• **Work required**
Copy the first line of the material below and every later line through the line containing "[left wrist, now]", without any other output.

*** Opening Collected data ***

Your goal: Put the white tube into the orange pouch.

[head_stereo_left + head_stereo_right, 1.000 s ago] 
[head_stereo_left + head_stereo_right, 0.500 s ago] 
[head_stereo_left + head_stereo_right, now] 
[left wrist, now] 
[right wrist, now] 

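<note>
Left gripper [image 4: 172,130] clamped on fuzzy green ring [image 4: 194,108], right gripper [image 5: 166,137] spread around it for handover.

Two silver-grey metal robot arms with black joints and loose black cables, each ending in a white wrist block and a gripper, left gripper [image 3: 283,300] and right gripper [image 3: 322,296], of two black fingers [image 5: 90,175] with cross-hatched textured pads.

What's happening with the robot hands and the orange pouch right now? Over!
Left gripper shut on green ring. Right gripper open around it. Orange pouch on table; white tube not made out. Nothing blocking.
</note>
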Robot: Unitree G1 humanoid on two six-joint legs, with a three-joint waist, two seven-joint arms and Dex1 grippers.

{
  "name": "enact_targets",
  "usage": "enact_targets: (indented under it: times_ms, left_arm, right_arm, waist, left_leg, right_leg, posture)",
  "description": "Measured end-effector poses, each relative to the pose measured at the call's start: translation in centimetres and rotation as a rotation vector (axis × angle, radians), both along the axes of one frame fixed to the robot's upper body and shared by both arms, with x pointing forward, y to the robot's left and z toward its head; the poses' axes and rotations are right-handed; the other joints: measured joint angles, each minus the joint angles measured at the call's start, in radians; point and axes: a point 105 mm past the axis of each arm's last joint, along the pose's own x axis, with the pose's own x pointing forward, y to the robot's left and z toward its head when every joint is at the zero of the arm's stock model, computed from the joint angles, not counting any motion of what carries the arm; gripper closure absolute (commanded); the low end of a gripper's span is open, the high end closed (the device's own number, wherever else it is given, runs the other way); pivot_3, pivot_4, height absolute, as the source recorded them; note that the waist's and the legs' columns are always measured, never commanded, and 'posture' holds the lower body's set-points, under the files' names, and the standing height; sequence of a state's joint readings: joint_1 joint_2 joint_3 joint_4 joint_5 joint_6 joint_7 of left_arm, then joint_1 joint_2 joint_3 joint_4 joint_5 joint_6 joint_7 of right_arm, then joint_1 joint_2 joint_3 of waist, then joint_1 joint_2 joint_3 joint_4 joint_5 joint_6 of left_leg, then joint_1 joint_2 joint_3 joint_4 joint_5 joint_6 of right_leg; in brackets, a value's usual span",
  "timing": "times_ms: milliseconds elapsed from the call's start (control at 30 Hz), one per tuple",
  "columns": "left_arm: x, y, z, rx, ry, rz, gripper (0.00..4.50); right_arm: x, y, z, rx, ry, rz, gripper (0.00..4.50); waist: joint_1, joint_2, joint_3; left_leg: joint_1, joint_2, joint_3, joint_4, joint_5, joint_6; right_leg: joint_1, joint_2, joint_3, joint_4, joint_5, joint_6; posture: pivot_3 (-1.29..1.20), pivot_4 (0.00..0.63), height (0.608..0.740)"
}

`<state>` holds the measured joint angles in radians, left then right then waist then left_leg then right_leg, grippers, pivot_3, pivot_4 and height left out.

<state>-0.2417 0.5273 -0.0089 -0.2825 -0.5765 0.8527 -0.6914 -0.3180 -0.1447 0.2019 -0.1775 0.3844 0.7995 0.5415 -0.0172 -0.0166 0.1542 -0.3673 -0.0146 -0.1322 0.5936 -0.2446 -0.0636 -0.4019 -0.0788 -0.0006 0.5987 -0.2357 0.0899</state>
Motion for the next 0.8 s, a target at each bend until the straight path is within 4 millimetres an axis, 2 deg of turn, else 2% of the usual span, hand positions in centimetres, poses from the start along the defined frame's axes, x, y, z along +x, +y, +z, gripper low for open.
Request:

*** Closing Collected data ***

• **Answer space**
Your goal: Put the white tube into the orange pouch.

[head_stereo_left + head_stereo_right, 1.000 s ago] 
[head_stereo_left + head_stereo_right, 0.500 s ago] 
[head_stereo_left + head_stereo_right, now] 
[left wrist, now] 

The required answer is now complete.